AD UN GIOVANE MEDICO.

Sei bello, è vero! Stranamente bello,

Come un giovane dio superbo e forte!

Hai la fronte ispirata e gli occhi ardenti;

Fra l'altre tue virtù mi fai la corte.

Ma va, ti leva. Chino a' miei ginocchi

Non ti voglio veder: tu sei soldato!

O campion della vita, ti rileva,

E afferra il tuo stendardo insanguinato.

Combatti, va! T'attende con le squadre

Tetre e feroci l'inimica Morte.

Combatti, va! Ti slancia nella mischia,

Come un giovane dio superbo e forte!

Ti stendono le braccia ischeletrite

L'infamia, la miseria, il morbo e l'onta;

Ti chiaman gli urli e i rantoli selvaggi

Del corpo che alla corruzion s'appronta.

Dovrai lottar contr'odio ed ingiustizia,

Contro l'insulto e la vigliaccheria:

T'accoglieranno imprecazioni ed ire

E testarda ignoranza e villania.

Ma va, ti dico, va! Dona a chi muore

La vita, il sangue tuo, la tua bellezza;

Ai vecchi, ai deboli, agli agonizzanti

Consacra la gagliarda giovinezza.

Lavora e soffri.
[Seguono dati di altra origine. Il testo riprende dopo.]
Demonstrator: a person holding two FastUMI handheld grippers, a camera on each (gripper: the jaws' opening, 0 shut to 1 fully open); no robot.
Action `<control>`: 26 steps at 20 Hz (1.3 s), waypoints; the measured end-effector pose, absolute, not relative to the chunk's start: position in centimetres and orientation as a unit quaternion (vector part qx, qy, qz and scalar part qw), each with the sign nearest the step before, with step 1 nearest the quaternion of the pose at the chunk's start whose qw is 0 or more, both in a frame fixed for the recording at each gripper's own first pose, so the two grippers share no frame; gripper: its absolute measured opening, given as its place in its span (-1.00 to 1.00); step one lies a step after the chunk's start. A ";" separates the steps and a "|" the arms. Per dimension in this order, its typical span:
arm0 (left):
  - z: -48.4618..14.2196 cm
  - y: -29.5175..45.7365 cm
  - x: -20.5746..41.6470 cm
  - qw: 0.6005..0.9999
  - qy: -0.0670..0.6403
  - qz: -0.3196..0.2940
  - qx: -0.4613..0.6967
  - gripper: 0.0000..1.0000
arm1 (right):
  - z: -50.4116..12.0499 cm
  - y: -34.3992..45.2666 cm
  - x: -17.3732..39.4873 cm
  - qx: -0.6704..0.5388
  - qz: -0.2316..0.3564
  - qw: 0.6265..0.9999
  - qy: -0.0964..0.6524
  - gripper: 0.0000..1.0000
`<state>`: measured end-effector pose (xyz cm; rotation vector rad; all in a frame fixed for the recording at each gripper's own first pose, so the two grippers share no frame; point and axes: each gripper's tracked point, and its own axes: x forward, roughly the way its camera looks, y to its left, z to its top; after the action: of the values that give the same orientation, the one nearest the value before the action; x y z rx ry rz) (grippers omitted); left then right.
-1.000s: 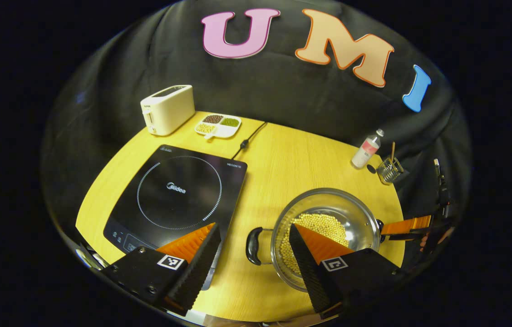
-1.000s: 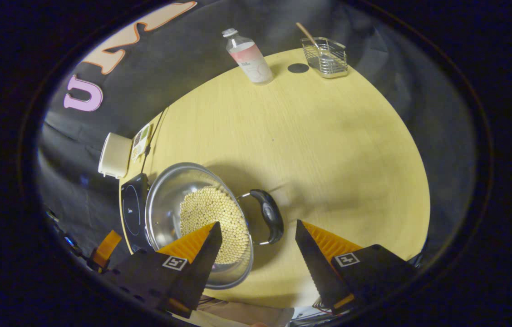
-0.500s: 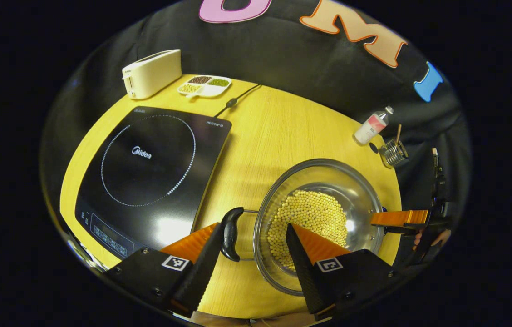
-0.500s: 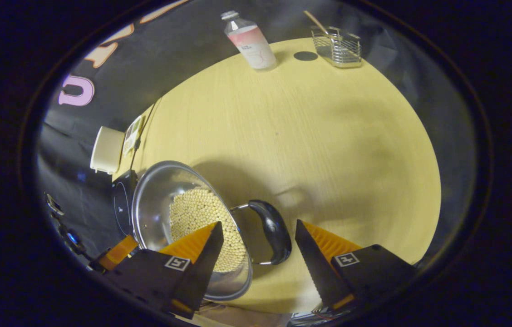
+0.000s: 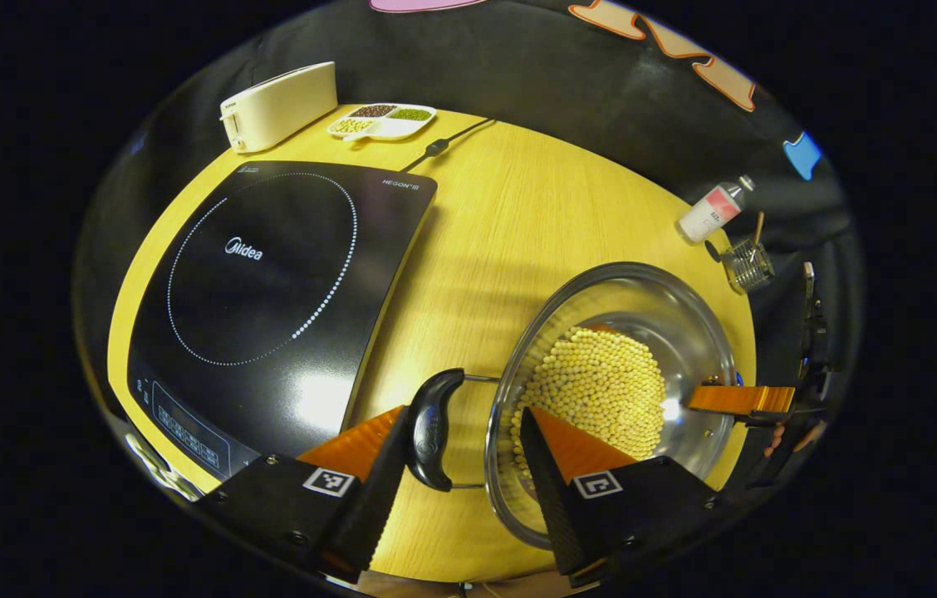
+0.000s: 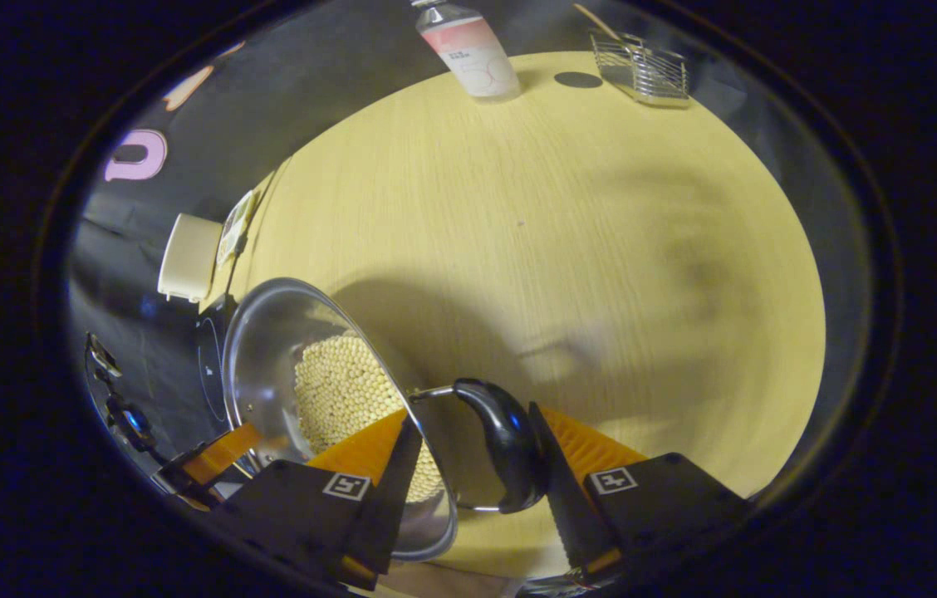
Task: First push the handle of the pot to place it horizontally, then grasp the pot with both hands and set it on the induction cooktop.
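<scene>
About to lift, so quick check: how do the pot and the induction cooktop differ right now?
The pot is round, shiny metal; the induction cooktop is a flat black slab. The pot holds pale beans; the cooktop's top is bare. Both sit on the yellow table.

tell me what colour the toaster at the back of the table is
Cream white; the toaster shows best in the left gripper view.

pot (image 5: 614, 390) sits on the table (image 5: 502, 216), right of the induction cooktop (image 5: 269, 282).
</scene>
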<state>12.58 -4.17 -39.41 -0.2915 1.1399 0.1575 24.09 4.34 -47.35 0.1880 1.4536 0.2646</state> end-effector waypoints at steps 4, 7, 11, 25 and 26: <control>-40.8 -4.0 12.5 0.820 0.549 0.075 -0.144 0.32 | -47.7 4.0 24.1 0.068 0.125 0.738 0.660 0.31; -41.3 -4.2 12.5 0.813 0.559 0.066 -0.149 0.31 | -48.4 4.0 23.9 0.060 0.131 0.737 0.660 0.18; -41.1 -4.0 12.6 0.813 0.557 0.063 -0.157 0.25 | -48.4 4.2 24.0 0.072 0.135 0.741 0.654 0.11; -39.6 -3.9 10.6 0.799 0.587 0.017 -0.125 0.12 | -45.1 2.5 19.6 0.059 0.114 0.776 0.618 0.04; -39.3 -3.6 10.9 0.805 0.580 0.006 -0.120 0.12 | -44.5 2.6 19.3 0.061 0.110 0.783 0.610 0.04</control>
<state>10.85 -3.62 -39.25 -0.2578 1.2424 0.0130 19.27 2.60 -44.53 0.1313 1.3160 0.2367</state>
Soffri e lotta e vinci.

L'immenso amor della virtù ti sproni

A far della tua vita un gran poema,

Un'epopea di glorïose azioni!

Compi la tua missione, e poi ritorna.

Io sorridendo t'aprirò le braccia.

Torna co' segni del vaiuolo nero

E la superbia del coraggio in faccia!

Allora i baci miei saluteranno

Te sull'onesta fronte sfigurata,

E lietamente affiderò la destra

Alla tua mano ruvida e abbronzata.

Verrò a posare il mio visetto acceso

Contro le guance tue, infossate e smorte.

E sarai bello sempre, sarai bello

Come un giovane dio, superbo e forte!